Selon l’équipe, un point primordial pour gagner la confiance des médecins est de mieux comprendre le fonctionnement des modèles, ce que l’on appelle dans le domaine l’interprétabilité. Les scientifiques ont souligné que même si les modèles de régression logistique sont intrinsèquement plus faciles à interpréter, les progrès récents ont rendu les réseaux neuronaux profonds un peu plus transparents. Cela a aidé l'équipe à affiner les milliers de caractéristiques potentiellement prédictives dérivées du DSE d'un seul patient jusqu'à environ 85 indicateurs critiques. Ces indicateurs, qui incluent l'âge du patient, le diagnostic de diabète et une fréquence accrue de visites chez le médecin, sont automatiquement découverts par le modèle mais correspondent à la compréhension des médecins des facteurs de risque associés au cancer du pancréas.
La voie à suivre
Malgré la promesse des modèles PRISM, comme pour toute recherche, certaines parties sont encore en chantier. Les données américaines constituent à elles seules le régime actuel des modèles, nécessitant des tests et des adaptations pour une utilisation mondiale. La voie à suivre, note l'équipe, consiste à élargir l'applicabilité du modèle aux ensembles de données internationaux et à intégrer des biomarqueurs supplémentaires pour une évaluation des risques plus raffinée.

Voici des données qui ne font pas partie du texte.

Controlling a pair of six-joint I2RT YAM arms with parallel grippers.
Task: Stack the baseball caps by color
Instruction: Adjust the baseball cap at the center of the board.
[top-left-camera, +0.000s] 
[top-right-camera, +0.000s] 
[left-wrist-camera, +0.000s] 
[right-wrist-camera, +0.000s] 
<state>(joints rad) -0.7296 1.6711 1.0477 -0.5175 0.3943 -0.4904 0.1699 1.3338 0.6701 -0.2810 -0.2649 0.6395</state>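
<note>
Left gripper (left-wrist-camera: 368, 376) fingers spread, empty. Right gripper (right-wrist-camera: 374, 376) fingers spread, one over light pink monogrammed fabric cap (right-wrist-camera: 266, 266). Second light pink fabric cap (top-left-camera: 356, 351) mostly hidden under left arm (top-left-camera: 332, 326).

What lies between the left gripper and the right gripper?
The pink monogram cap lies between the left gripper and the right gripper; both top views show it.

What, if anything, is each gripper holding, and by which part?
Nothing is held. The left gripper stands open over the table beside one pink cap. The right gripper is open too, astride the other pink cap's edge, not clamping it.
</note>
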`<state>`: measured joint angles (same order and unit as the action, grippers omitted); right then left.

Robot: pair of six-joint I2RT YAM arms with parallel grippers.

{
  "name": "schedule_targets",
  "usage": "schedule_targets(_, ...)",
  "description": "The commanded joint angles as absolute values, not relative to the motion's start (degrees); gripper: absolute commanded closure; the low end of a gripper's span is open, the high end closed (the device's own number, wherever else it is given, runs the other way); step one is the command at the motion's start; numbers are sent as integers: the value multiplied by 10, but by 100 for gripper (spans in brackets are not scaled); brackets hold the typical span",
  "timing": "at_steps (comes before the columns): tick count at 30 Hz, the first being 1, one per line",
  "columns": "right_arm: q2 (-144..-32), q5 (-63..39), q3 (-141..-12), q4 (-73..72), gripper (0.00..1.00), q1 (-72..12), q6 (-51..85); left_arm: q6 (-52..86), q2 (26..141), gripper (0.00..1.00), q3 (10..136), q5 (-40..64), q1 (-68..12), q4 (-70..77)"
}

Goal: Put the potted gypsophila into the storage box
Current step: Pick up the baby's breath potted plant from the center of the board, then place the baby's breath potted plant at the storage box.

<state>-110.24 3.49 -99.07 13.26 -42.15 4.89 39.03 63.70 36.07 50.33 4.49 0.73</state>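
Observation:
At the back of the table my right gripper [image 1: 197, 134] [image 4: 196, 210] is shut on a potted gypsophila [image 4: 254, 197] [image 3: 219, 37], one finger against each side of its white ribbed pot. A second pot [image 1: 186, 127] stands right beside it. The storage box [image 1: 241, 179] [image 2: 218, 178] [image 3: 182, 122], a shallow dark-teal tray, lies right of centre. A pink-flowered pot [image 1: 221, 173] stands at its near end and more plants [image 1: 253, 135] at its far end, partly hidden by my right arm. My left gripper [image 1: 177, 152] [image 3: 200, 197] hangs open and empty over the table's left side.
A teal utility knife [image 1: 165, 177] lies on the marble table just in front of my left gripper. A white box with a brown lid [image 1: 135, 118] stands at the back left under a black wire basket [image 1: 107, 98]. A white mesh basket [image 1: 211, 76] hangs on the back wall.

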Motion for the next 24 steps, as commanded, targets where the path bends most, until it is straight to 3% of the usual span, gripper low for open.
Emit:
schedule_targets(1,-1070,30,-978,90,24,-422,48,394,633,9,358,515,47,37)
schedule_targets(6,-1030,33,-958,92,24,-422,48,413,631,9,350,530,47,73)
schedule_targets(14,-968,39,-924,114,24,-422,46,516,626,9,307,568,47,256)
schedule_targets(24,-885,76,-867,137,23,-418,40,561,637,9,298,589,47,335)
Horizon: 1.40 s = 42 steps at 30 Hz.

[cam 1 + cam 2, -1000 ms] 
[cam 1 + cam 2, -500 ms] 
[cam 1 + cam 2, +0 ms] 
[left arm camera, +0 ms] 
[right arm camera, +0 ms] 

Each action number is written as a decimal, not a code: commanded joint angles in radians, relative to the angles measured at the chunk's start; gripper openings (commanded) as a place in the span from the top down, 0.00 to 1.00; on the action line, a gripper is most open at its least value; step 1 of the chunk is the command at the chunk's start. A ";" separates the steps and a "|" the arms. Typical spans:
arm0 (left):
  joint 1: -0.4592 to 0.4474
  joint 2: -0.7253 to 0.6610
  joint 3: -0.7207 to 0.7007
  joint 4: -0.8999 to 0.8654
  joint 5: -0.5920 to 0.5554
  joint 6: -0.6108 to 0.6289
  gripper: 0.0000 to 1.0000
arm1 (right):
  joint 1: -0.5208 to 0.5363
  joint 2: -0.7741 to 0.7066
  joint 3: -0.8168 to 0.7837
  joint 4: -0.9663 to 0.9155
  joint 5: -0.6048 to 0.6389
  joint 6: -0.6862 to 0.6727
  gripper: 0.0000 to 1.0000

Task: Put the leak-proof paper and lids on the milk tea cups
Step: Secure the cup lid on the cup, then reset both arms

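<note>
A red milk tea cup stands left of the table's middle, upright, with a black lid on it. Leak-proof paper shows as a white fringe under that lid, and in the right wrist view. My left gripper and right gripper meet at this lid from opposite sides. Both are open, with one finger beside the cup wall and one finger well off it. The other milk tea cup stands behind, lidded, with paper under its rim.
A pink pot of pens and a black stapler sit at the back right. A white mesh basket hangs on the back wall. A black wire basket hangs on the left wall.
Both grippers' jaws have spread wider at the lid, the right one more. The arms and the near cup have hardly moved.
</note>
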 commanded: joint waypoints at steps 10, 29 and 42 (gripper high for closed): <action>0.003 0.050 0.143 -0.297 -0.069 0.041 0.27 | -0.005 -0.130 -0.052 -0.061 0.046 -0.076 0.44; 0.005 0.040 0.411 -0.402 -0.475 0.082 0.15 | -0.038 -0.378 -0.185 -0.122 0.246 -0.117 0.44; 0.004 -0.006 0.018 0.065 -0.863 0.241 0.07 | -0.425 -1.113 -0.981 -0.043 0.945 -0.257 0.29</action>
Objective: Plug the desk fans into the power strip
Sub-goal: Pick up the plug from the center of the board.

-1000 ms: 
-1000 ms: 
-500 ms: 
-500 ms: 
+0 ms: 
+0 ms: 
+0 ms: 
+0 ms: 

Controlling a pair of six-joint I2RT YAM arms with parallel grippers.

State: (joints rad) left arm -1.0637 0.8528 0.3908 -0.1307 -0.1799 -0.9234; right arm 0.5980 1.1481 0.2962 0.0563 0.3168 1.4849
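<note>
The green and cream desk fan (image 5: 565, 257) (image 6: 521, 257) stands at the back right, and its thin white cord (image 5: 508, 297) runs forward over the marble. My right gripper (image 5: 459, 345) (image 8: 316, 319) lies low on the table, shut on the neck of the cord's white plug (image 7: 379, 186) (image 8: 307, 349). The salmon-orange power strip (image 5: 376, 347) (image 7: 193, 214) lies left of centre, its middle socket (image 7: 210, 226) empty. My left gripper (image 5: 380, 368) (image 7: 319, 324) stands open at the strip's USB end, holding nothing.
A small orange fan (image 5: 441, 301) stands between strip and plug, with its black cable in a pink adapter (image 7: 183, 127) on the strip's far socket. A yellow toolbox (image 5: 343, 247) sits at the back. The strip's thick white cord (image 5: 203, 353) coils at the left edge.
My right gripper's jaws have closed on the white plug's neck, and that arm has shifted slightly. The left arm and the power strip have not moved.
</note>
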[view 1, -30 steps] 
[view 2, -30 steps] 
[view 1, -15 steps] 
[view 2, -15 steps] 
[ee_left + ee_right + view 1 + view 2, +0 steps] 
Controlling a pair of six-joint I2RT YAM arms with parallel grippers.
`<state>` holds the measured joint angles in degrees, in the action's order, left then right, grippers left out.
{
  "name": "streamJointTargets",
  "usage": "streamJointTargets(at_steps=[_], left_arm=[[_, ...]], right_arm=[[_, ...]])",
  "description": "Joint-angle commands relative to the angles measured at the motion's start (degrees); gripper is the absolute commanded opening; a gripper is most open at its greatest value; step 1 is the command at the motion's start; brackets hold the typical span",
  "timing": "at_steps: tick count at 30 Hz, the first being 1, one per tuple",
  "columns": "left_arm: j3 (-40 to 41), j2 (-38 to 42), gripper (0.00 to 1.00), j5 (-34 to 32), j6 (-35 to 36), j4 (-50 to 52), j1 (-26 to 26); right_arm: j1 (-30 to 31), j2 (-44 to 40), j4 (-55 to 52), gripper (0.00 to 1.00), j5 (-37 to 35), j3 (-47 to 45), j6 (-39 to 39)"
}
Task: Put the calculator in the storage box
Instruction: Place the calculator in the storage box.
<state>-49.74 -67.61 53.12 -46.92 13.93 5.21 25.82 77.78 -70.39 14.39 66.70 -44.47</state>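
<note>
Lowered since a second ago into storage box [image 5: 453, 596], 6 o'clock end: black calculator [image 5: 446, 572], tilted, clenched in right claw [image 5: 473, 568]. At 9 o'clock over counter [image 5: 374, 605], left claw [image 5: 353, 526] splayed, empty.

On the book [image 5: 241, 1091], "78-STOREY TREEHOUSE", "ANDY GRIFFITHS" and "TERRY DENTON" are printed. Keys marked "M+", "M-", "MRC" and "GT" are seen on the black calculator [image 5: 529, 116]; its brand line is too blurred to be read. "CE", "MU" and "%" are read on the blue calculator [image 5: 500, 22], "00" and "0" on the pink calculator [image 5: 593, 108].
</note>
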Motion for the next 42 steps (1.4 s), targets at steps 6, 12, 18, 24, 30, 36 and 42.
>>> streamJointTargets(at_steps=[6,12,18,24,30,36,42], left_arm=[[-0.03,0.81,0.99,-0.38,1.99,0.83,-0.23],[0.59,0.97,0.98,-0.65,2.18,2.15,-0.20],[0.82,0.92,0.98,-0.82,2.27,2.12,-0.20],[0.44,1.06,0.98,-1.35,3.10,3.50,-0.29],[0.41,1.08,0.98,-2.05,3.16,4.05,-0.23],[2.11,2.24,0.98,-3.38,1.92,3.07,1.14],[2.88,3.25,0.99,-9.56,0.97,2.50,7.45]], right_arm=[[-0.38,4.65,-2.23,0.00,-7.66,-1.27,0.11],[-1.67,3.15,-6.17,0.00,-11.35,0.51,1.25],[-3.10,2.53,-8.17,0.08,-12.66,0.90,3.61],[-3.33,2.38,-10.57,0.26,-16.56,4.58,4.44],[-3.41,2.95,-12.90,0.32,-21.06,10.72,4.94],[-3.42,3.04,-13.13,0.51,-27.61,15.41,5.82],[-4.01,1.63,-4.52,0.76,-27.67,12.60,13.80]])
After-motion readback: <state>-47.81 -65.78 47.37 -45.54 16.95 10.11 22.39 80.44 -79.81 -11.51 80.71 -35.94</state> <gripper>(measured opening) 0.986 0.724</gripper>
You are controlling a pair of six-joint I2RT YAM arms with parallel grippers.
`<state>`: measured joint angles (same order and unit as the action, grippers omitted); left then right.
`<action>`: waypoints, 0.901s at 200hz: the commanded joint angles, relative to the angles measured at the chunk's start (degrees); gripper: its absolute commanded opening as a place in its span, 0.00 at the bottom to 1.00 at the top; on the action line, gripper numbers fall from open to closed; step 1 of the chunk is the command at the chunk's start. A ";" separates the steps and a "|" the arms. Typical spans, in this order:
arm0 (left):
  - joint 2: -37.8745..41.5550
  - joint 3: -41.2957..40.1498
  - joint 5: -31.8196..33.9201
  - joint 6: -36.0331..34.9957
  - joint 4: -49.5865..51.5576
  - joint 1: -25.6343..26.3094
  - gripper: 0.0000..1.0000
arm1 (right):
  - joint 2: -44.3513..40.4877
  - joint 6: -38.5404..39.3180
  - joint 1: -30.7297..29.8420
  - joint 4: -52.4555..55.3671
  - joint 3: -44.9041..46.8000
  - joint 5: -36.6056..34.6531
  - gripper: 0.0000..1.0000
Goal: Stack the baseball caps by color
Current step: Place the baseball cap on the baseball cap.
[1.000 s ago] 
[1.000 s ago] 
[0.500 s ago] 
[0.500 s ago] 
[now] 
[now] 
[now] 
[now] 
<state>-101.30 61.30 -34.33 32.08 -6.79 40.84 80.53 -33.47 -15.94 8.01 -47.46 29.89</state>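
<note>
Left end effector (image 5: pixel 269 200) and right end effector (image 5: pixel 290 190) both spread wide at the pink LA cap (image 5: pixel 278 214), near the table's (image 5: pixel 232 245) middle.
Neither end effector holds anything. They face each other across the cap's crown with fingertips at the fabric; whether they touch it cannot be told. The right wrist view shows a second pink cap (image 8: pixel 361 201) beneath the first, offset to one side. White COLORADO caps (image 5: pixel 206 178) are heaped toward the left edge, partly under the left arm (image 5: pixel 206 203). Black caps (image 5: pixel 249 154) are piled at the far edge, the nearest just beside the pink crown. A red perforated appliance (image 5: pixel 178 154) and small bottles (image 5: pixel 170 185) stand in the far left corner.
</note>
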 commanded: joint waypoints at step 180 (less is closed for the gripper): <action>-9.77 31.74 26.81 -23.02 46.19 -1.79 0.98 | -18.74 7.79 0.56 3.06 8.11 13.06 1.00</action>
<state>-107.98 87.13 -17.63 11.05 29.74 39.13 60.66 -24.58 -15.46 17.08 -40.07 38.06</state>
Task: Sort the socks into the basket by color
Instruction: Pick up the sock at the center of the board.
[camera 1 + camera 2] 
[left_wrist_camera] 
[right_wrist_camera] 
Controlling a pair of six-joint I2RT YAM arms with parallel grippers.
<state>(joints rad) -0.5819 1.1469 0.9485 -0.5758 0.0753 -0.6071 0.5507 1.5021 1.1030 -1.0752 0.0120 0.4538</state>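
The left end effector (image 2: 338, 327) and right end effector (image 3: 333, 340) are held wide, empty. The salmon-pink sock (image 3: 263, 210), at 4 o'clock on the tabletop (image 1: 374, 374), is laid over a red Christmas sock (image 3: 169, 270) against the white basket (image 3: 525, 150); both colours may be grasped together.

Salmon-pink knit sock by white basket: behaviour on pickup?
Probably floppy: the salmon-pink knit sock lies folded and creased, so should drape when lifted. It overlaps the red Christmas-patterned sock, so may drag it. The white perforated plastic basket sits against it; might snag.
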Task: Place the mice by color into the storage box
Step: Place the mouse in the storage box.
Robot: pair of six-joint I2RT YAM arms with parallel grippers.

« Un autre objectif pour nous est de faciliter la mise en œuvre des modèles dans les établissements de soins de santé courants. L’objectif est de faire fonctionner ces modèles de manière transparente en arrière-plan des systèmes de santé, en analysant automatiquement les données des patients et en alertant les médecins des cas à haut risque sans alourdir leur charge de travail », explique Jia. « Un modèle d'apprentissage automatique intégré au système DSE pourrait permettre aux médecins de recevoir des alertes précoces pour les patients à haut risque, permettant potentiellement d'intervenir bien avant que les symptômes ne se manifestent. Nous sommes impatients de déployer nos techniques dans le monde réel pour aider tous les individus à vivre plus longtemps et en meilleure santé.
Jia a rédigé l'article aux côtés d'Applebaum et du professeur Martin Rinard du MIT EECS et chercheur principal du CSAIL, qui sont tous deux auteurs principaux de l'article. Les chercheurs travaillant sur l'article ont été soutenus, pendant leur séjour au MIT CSAIL, en partie par la Defense Advanced Research Projects Agency, Boeing, la National Science Foundation et Aarno Labs. TriNetX a fourni des ressources pour le projet et la Prevent Cancer Foundation a également soutenu l'équipe.